Ludwig was beckoning them toward a litter before the altar. “Come, children, you must see clearly for yourselves, that you might bear firsthand witness that Adolph is indeed among the fallen.”
They stepped forward. Aletta forced herself to look at the still features, the pale rigid hands. If only she could have washed his wounds and spread on the salve his own sister would have applied had she been here! But it was not to be.
Walking to the second body, Ludwig motioned them once more to follow. “You must tell them also that you have seen the body of Count Aremberg.”
Aletta shivered. Why must this be so important?
Ludwig answered her unspoken question. “For many years we were friends. He and Willem served together on the ancient council of ruling noblemen—the Knights of the Order of the Golden Fleece.”
Ludwig reached out to the body and picked up a long chain with a golden image of a fleecy sheep hanging limp from a ring around its belly. “Take this to Willem. Tell him we took it from Aremberg’s neck. We will give him a nobleman’s burial.”

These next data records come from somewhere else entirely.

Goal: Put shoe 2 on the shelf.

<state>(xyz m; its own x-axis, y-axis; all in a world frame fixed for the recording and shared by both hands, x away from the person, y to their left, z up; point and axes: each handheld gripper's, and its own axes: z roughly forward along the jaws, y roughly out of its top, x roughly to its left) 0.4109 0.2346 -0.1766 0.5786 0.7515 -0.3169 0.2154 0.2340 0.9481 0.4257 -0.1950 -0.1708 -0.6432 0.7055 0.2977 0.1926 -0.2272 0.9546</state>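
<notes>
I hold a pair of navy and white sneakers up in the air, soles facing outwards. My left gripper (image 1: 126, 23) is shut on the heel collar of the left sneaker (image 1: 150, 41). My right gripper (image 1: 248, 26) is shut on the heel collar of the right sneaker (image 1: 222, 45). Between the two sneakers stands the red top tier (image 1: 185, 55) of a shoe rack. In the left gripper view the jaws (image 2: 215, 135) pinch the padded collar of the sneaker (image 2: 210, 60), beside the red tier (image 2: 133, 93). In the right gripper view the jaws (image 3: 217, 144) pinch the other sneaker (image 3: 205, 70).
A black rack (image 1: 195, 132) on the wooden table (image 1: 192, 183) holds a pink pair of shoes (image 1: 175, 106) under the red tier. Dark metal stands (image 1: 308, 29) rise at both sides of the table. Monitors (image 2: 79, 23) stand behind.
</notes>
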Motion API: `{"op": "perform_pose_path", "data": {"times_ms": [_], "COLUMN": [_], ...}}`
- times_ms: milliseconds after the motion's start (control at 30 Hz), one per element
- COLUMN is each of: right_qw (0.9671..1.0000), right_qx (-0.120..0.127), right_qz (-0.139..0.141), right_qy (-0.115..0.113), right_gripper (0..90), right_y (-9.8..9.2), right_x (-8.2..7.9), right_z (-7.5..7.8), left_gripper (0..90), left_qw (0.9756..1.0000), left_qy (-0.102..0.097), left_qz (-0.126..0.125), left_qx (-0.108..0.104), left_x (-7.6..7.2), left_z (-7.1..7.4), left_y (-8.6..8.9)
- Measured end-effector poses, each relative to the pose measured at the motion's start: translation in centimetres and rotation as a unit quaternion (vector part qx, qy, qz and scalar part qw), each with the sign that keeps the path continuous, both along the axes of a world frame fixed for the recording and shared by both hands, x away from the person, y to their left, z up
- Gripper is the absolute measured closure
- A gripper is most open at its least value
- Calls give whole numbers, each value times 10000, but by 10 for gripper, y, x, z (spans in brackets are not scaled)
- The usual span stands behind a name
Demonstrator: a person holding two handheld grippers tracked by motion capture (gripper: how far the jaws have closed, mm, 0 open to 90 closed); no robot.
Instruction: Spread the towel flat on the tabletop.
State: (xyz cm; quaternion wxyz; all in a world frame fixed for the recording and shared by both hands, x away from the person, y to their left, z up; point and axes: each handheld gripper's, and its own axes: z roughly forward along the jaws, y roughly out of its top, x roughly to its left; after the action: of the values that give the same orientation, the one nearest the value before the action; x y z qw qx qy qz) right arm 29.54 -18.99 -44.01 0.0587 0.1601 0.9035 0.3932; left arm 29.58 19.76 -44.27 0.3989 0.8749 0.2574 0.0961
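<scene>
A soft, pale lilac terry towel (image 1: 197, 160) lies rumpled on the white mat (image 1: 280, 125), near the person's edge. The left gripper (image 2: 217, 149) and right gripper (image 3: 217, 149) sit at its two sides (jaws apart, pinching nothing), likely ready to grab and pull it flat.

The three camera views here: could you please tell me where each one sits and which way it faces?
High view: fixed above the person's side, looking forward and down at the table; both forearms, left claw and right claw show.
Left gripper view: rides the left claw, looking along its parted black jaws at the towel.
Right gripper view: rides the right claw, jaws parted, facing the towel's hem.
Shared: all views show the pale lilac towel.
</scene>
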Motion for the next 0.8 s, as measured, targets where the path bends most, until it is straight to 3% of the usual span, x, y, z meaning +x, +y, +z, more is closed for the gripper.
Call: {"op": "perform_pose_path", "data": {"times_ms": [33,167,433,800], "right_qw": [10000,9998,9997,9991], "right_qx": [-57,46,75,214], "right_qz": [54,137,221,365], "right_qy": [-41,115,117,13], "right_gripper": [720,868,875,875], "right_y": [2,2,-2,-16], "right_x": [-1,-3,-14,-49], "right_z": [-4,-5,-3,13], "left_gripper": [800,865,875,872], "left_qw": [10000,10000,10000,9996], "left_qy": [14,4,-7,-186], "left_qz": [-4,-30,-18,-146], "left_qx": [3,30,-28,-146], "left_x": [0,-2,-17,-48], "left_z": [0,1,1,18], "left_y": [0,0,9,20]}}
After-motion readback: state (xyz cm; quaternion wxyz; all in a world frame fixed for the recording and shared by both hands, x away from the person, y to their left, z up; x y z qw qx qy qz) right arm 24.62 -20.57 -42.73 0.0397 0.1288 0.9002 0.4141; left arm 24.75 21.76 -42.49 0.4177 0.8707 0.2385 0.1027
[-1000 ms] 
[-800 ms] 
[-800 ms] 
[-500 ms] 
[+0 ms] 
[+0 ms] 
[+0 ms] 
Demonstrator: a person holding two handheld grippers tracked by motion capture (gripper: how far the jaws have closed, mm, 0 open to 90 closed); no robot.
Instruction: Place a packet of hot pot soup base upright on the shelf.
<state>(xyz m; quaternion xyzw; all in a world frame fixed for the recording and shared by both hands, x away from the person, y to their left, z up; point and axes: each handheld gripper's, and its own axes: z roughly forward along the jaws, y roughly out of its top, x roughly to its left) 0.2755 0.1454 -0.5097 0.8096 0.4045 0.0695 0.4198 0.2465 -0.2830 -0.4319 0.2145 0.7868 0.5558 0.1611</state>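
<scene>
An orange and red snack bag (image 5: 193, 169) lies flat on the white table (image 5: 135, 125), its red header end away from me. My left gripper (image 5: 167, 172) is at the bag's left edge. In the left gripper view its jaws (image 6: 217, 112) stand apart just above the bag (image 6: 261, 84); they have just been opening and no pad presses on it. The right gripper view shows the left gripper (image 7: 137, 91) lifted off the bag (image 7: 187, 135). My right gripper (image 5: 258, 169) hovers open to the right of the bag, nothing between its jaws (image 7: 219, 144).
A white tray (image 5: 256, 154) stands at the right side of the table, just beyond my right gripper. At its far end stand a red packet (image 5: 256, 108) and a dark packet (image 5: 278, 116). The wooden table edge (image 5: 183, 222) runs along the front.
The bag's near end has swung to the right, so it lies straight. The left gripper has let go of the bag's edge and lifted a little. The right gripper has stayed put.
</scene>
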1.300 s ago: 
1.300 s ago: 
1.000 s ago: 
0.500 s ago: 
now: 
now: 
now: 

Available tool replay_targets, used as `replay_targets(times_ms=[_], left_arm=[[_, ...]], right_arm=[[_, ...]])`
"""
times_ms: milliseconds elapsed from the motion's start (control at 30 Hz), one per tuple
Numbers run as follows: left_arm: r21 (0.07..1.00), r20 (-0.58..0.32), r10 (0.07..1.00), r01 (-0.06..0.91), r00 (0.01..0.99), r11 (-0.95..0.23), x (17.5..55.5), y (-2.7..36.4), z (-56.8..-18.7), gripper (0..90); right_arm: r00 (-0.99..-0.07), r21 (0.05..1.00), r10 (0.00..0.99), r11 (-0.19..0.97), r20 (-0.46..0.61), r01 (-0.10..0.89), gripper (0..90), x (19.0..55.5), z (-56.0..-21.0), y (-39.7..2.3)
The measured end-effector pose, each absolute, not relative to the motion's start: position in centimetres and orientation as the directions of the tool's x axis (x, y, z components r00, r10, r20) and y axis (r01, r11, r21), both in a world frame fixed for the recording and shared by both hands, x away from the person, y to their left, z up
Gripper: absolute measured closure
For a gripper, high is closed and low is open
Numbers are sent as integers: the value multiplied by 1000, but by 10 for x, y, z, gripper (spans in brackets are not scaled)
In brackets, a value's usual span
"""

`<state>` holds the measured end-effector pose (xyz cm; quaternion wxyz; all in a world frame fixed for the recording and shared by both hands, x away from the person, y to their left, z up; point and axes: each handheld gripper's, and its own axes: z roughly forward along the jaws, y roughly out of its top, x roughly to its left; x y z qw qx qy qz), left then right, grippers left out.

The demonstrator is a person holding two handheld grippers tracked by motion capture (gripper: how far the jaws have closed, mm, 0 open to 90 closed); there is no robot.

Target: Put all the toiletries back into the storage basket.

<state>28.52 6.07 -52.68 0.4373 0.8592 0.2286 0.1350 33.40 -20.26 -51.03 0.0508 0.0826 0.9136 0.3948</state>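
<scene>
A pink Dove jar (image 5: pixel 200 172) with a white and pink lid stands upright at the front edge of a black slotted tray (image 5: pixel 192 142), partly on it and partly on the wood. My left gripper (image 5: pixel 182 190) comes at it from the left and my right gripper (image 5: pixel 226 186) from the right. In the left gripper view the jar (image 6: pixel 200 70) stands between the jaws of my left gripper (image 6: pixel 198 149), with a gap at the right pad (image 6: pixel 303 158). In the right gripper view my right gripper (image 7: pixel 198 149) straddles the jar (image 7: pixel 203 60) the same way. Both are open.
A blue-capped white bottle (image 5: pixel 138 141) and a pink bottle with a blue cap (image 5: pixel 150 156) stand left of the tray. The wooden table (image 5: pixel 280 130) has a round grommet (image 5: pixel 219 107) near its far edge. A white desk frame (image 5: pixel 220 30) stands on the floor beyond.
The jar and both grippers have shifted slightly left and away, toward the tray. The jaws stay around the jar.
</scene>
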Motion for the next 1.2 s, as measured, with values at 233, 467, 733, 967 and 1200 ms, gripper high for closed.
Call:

He placed the ornament in Pieter-Lucas’ open palm. For a long moment Ludwig stared at the dead count, then murmured, “How religion and war have divided us!”
After a pause he pulled himself erect, facing Pieter-Lucas and Aletta. “Now, make haste. I give you two letters—one for Willem, the other for my moeder. I only wish I could deliver them in person. Rather, I must remain here to nourish the fruits of our victory lest they be trampled under the foot of Alva’s steed.”
Pieter-Lucas and Aletta mounted two horses brought by Ludwig’s stable men—Blesje and one other. Side by side they rode along the causeway that cut its way southward through the silent smoldering battlefield. An unhindered sun glinted on a thousand pieces of deserted armor strewn across the fields and shimmered on the wings of a thousand swooping vultures.
“It grieves me, my love,” Pieter-Lucas said, “that we could not have begun our long-dreamed-of life together in a place far removed from this stench of war…and that my gift for you lies in Emden!”
Aletta smiled and spread an arm to the blue sky above, where mounds of fluffy clouds appeared white and glistening as if around the edges of the world. “Let us thank God we have each other, and we are at last alone.” In her heart she nurtured dreams of a spot of solitude in some beautifully wooded meadow along the way, a place where birds would sing and she and her beloved would dance for a glorious hour among the grasses and bright spring blossoms.